The banner program on Unix and Unix-like operating systems outputs a large ASCII art version of the text that is supplied to it as its program arguments. One use of the command is to create highly visible separator pages for print jobs.

==Operation==
Each argument is truncated at 10 characters and printed on a "line" of its own. To print multiple words on a single line, they must therefore be passed as a single argument, which is done from the shell by escaping or quoting the words as appropriate.

A related and more flexible program is FIGlet, which can display text in different fonts and orientations.

==Implementation==
The way that the program is implemented internally is antiquated.
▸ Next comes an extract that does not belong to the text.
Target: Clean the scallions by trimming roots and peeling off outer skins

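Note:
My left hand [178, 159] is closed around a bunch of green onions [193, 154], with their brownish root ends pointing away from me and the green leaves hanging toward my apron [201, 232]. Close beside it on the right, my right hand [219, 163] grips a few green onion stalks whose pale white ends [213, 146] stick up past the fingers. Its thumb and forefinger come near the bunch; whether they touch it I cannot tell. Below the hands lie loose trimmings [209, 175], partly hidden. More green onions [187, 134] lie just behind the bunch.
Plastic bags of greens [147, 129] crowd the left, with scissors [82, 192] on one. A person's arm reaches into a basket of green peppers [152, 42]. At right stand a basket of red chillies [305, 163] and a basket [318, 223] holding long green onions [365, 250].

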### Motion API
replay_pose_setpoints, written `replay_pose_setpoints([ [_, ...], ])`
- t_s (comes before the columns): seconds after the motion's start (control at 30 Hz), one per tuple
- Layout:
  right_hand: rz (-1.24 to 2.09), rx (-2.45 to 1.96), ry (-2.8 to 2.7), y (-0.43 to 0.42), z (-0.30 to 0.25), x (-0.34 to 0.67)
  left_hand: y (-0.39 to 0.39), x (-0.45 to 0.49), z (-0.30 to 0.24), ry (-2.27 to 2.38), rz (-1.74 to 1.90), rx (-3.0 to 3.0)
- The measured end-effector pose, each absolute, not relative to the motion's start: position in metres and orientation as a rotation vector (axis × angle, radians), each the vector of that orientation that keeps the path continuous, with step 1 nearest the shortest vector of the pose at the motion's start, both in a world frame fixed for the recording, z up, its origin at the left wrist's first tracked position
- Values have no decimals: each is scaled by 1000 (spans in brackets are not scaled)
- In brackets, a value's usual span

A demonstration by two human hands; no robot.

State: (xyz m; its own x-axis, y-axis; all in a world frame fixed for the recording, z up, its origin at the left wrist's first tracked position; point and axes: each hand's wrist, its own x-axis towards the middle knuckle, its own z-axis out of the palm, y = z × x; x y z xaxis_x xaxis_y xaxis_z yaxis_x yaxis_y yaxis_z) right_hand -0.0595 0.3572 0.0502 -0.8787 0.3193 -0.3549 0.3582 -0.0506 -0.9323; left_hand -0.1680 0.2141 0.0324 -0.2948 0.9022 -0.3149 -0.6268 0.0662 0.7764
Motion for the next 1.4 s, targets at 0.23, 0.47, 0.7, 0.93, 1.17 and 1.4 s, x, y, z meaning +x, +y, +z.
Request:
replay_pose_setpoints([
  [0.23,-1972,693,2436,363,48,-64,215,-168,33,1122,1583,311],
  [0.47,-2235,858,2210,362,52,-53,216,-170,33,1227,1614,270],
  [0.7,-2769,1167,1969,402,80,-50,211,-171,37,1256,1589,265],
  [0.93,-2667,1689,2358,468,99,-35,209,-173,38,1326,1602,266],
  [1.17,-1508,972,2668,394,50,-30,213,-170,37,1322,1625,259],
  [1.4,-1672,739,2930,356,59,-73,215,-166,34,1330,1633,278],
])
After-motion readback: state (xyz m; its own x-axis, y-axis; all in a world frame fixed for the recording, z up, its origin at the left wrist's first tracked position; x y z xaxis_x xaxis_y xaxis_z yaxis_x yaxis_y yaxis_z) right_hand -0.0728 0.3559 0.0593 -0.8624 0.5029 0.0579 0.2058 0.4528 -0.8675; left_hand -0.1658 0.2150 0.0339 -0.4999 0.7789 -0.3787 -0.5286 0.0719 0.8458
The character fonts used are hardwired into the program code itself, as statically initialized data structures. Two data structures are used. The first is a data table comprising a sequence of printing instructions that encode the bitmap for each character (in an encoding specific to the banner program). The second is an index into that table that indicates, for each character code, where the printing instructions for that character begin and end.

Both data structures were hand-written. Spinellis observes that it is "difficult to come up with a more error-prone and unmaintainable data format". He observes a stark contrast between the source code of the banner program and automatically generated source code for encoding computer fonts into program data (using the 6-by-10 font data in the source code of the mac68k port of NetBSD for comparison). The automatically generated data are commented, documenting with ASCII art how the bit patterns were derived. The automatically generated data were generated from a bitmap file, itself generated using a bitmap creation/editing program with a graphical user interface. And the automatically generated data are organized in a straightforward and obvious manner — a fixed-length sequence of unencoded bytes for each glyph.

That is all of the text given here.